Petty, instead of separately considering the campaigns of Chancellorsville (May 1863), Mine’s Run (November 1864), and the Wilderness (May 1864), he focuses instead on the terrain common to all three campaigns, a patch of ground called the Wilderness, over which these battles were fought. The author goes on to assert that several myths cast their shadows around the Wilderness from Chancellorsville, the first battle, and persists that even today they are obscuring the truth and confusing history with tradition. Petty separates what he calls the Wilderness myth into three primary components. First, the Wilderness was a battlefield unlike any other and created unique battle conditions. Second, these conditions favored the Confederates who tried to trap the Federals in the Wilderness. Third, there was a mystique surrounding the Wilderness, which was associated with woe, gloom, death, destruction, hell, fire, and the supernatural among other things. The author examines the components of the myth through the lens of environmental history, memory history, and military history, which award-winning author and Civil War historian Earl J. Hess describes as a “welcome departure to Civil War history leading to a thoroughly revisionist study.”

To illustrate this point, Petty’s analysis of historical records and good scientific assumptions of the environmental conditions of the state of battlefield at that time help the reader visualize the battles in an up close and personal way. The Wilderness, a forest in Virginia that lays northwest of Richmond, made up part of the larger base of operations for Gen. Robert E. Lee’s army of Northern Virginia, which served to protect the Confederate capital. In folklore, the Wilderness held the reputation as virtually one massive forest that swallowed up the Union forces, giving the Confederate forces a home field advantage. Petty challenges this myth by establishing the environmental history of the Wilderness beginning in the early 1700s.

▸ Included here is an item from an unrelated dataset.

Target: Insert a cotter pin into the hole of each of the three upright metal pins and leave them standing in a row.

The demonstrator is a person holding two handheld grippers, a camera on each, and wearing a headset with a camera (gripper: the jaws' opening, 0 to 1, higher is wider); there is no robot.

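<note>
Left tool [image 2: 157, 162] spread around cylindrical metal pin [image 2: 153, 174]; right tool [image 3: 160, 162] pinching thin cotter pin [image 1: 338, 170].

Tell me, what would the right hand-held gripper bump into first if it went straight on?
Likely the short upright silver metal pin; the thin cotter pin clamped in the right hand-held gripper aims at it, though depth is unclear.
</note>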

For example, Petty’s research of primary sources and existing literature reveals a plank road, called the Orange Plank Road, that resulted in clear cutting along the road and iron ore furnaces consuming large patches of the woods, up to four hundred acres a year, thus turning the land into a patchwork of open and tangled areas interspersed amongst the large, mature forest. This helps explain why fighting was almost impenetrable along the Orange Plank Road and why commands almost took to maneuvering around the clear-cut patches of briar patches so thick you could almost walk over it.

Another example of Petty’s approach deals with the mystique of death, hell, fire, and the supernatural. He contends the belief that the Wilderness held some supernatural power that increased with each successive battle and continued after the war. Imagine fighting over the same ground three times in one year. Think of the impact on the psyche of veterans of all three fights. Now consider that wildfires touched off by shelling in fuel-laden forests burned uncontrollably, swallowing everything in their paths, particularly the dead and wounded. Eerily, during the Battle of the Wilderness, advancing soldiers came across these burning and rotting corpses and were left understandably shaken. As the years went on, the legends of haunted ground grew. Petty coins this as “memory history.” He does a great job of building a picture of what happened compared to what grew into the collective memory by pointing out variances and offering explanations.

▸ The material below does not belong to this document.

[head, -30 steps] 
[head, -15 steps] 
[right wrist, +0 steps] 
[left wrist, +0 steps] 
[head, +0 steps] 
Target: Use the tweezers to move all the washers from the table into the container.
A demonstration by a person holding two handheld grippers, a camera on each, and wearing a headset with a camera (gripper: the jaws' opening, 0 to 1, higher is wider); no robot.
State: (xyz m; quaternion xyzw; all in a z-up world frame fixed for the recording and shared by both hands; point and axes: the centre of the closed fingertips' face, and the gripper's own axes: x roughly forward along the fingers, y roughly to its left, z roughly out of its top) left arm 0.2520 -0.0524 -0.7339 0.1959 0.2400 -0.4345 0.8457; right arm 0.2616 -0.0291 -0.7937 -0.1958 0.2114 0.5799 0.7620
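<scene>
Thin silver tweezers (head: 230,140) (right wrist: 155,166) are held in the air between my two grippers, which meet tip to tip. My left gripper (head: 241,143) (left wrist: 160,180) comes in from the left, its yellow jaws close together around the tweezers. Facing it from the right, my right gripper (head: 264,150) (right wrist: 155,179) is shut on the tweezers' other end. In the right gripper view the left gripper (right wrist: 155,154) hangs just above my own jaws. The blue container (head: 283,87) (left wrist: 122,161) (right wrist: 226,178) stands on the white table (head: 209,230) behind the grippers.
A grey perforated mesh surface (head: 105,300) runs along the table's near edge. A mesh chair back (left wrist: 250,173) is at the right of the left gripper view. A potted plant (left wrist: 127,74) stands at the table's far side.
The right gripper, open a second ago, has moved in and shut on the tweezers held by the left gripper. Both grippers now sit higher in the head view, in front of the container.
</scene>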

The Battle of the Wilderness in Myth and Memory provides a great supplement to students of the Civil War and to avid readers of the Wilderness campaigns. It compliments other scholarly works like Gordon Rhea’s five volume set on the Wilderness. I applaud Petty separating fact from fiction and believe he achieved his unconventional revisionist approach. The Battle of the Wilderness in Myth and Memory will make a great addition to the body of work of campaigns and battles fought in heavily forested areas.